_PROBLEM STATEMENT_. Write down exactly the lines of the records below, beginning with the first and ending with the line that includes "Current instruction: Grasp".

_ENTRIES SHOWN_.
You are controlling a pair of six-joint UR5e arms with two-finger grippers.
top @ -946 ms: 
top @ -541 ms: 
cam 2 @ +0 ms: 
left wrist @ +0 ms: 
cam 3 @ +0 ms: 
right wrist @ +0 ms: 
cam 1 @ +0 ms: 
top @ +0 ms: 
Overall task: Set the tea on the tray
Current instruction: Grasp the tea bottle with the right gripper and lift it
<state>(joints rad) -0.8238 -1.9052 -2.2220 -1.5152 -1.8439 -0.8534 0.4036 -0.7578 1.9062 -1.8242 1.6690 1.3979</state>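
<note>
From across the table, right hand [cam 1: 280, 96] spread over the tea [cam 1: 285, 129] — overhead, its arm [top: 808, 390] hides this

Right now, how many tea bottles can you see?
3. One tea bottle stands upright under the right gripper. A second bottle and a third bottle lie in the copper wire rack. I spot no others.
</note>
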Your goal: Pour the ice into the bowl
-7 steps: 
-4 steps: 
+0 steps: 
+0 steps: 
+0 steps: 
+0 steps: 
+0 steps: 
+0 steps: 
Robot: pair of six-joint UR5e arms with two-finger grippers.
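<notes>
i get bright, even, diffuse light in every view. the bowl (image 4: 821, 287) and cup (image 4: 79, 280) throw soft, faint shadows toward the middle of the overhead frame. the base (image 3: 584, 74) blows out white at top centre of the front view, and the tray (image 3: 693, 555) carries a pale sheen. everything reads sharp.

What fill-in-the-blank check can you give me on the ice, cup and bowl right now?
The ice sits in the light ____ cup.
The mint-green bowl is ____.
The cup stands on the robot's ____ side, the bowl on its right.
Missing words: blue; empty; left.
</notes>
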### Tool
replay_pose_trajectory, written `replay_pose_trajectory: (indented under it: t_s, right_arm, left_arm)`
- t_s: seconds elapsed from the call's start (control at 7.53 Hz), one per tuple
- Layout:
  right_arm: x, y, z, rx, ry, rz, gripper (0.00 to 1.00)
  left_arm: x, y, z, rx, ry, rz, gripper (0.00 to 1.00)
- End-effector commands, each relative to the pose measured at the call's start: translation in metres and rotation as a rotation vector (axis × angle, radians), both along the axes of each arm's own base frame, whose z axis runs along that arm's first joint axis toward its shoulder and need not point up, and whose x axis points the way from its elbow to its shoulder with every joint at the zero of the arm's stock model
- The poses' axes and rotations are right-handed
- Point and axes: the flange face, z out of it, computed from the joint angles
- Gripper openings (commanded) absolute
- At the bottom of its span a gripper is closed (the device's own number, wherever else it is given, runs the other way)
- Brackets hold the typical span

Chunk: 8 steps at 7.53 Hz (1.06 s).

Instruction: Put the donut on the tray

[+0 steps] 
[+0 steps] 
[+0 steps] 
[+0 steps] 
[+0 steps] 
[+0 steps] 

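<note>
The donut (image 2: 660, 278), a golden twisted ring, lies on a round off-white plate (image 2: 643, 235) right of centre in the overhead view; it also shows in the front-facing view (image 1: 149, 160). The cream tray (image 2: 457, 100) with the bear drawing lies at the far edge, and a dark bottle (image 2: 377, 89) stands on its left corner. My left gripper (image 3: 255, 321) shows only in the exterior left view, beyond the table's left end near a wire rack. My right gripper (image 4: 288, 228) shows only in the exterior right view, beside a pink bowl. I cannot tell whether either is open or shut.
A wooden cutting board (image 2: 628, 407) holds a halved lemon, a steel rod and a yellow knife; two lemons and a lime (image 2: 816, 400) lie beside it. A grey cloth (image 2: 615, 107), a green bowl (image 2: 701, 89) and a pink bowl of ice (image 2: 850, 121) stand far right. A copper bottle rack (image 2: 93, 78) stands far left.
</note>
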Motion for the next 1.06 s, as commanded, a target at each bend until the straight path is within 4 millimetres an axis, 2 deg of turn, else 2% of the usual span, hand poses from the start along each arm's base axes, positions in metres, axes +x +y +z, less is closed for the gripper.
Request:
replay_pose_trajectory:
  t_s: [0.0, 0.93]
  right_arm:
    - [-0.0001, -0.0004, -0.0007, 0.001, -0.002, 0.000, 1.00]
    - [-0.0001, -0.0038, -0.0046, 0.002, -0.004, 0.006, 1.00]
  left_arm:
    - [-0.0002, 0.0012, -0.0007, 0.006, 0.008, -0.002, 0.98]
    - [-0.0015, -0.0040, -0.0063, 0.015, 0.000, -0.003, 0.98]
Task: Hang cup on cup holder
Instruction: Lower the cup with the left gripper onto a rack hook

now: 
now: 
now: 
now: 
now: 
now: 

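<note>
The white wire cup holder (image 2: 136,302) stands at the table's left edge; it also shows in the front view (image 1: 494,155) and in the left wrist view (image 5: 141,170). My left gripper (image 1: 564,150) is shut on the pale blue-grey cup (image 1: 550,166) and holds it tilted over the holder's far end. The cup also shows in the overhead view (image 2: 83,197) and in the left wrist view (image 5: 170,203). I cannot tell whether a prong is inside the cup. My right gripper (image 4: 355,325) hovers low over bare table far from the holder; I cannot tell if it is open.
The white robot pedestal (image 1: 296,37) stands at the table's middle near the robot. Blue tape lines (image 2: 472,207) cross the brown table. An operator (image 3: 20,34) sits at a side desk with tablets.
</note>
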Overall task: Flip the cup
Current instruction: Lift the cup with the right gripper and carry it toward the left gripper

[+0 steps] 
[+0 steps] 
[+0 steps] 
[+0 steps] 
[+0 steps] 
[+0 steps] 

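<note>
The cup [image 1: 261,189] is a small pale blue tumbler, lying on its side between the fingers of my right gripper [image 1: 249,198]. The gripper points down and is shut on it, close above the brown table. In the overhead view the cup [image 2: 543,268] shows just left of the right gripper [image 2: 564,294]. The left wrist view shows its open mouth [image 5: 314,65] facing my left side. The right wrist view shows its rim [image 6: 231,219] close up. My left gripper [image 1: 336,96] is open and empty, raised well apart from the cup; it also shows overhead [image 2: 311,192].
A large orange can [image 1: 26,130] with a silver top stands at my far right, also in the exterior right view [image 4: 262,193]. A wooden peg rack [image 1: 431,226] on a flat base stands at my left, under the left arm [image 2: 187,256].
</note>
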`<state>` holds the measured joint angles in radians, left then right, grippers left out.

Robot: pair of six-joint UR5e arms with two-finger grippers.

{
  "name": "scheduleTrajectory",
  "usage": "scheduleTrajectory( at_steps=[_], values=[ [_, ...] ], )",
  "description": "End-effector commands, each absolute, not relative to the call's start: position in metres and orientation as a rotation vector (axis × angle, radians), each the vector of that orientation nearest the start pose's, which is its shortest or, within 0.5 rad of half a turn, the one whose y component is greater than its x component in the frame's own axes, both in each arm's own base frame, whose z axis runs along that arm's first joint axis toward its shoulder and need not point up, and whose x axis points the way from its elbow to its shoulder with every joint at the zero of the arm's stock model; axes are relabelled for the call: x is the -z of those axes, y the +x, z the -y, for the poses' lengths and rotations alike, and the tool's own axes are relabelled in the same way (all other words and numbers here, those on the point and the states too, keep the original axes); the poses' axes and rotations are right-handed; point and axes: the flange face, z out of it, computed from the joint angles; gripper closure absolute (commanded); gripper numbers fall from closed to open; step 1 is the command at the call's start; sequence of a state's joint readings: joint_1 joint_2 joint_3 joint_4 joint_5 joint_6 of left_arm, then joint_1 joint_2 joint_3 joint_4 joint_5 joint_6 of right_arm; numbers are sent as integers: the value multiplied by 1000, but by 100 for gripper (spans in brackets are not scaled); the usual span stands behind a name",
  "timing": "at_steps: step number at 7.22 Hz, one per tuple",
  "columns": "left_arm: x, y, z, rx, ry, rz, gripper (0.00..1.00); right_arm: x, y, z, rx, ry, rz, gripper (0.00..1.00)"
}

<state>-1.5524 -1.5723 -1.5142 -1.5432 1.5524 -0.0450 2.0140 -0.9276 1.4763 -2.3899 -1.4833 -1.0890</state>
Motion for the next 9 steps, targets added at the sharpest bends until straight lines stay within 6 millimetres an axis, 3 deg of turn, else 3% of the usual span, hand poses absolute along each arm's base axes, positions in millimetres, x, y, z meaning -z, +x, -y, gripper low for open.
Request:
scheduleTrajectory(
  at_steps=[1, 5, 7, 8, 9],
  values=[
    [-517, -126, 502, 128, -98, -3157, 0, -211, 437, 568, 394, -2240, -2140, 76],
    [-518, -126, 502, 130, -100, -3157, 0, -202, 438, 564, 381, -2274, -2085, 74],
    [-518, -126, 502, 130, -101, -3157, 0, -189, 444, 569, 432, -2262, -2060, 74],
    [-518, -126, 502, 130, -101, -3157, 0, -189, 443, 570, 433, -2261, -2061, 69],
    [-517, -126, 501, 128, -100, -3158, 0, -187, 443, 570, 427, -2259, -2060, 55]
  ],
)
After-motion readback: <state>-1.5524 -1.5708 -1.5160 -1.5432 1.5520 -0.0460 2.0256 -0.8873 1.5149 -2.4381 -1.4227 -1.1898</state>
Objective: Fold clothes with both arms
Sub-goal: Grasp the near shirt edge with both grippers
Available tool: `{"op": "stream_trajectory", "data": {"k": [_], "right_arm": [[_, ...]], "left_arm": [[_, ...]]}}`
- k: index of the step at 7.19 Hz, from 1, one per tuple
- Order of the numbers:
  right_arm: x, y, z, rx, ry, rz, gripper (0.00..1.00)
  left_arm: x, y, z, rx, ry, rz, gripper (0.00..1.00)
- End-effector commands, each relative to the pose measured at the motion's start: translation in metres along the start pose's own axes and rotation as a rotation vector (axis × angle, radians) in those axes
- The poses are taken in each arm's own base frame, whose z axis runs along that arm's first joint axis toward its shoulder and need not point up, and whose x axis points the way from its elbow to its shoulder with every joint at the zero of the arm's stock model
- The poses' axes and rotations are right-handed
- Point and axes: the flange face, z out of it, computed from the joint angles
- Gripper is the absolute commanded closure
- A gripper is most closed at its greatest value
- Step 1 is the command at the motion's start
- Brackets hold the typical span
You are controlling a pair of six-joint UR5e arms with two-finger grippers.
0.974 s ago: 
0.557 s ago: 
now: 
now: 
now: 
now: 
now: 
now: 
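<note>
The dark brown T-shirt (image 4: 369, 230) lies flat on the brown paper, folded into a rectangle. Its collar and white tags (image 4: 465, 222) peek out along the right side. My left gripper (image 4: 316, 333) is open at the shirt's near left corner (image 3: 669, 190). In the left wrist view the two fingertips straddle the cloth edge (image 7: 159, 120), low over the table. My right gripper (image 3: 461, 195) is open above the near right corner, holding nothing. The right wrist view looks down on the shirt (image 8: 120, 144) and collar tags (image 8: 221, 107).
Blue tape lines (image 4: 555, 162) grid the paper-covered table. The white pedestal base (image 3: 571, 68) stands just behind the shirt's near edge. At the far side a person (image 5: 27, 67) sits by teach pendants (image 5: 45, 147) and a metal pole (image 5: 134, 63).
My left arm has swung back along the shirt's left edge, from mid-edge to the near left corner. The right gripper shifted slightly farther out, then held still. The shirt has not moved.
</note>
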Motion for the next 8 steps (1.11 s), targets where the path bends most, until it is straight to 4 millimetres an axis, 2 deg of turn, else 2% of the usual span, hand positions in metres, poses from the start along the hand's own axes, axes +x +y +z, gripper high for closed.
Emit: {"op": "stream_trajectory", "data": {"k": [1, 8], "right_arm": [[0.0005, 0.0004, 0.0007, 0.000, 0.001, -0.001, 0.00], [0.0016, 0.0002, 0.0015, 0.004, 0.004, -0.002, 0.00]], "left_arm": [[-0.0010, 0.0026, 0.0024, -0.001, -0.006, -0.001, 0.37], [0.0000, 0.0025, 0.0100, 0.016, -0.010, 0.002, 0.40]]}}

_EXERCISE RESULT_.
You are controlling a pair of six-joint UR5e arms with two-finger grippers.
top @ -946 ms: 
top @ -541 ms: 
cam 2 @ +0 ms: 
left wrist @ +0 ms: 
cam 3 @ +0 ms: 
right wrist @ +0 ms: 
cam 1 @ +0 ms: 
top @ +0 ms: 
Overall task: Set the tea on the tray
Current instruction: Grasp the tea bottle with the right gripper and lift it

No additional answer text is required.